◆ Exercise prompt: Up to and including the line holding "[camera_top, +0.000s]", write out the data exactly from its first line, but not the pictures.

◆ Provided material:

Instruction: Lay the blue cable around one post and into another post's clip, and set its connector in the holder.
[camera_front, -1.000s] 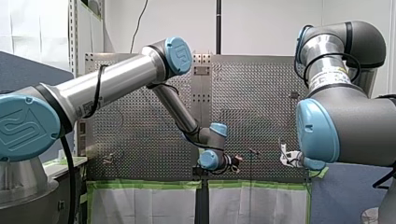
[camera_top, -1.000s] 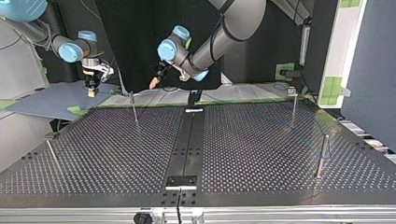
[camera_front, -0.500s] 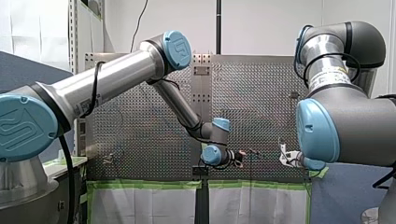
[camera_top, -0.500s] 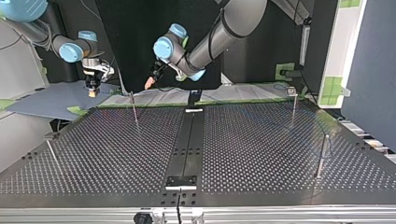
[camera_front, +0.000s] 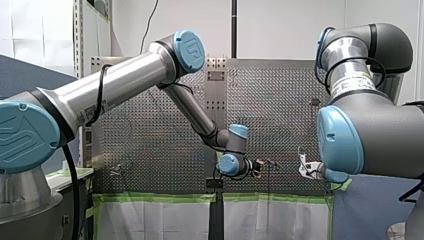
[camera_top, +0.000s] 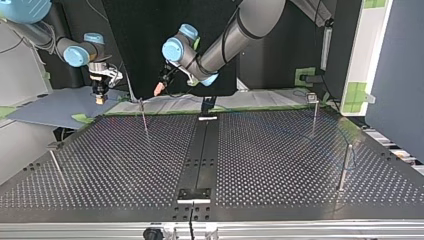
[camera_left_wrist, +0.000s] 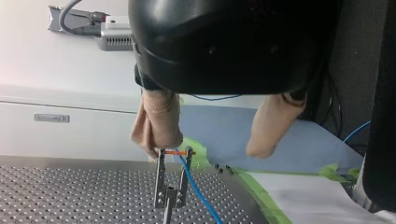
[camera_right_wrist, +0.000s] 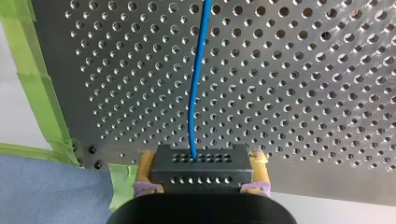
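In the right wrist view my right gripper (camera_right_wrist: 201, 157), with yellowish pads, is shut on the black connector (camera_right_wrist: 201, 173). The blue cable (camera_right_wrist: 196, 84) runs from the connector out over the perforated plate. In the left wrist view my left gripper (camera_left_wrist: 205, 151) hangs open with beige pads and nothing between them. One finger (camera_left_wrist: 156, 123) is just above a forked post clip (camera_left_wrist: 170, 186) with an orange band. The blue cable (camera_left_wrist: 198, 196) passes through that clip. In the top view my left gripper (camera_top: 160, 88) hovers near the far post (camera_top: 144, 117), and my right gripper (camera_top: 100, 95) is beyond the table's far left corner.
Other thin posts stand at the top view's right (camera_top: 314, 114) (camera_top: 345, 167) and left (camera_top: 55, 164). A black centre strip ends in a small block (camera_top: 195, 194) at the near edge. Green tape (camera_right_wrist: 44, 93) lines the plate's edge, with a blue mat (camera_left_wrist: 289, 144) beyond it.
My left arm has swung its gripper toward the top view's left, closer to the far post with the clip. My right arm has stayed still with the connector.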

◆ Expected answer:
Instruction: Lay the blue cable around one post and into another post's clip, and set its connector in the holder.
[camera_front, -1.000s] 
[camera_top, -1.000s] 
[camera_front, -0.500s] 
[camera_top, -0.500s] 
[camera_front, +0.000s] 
[camera_top, +0.000s] 

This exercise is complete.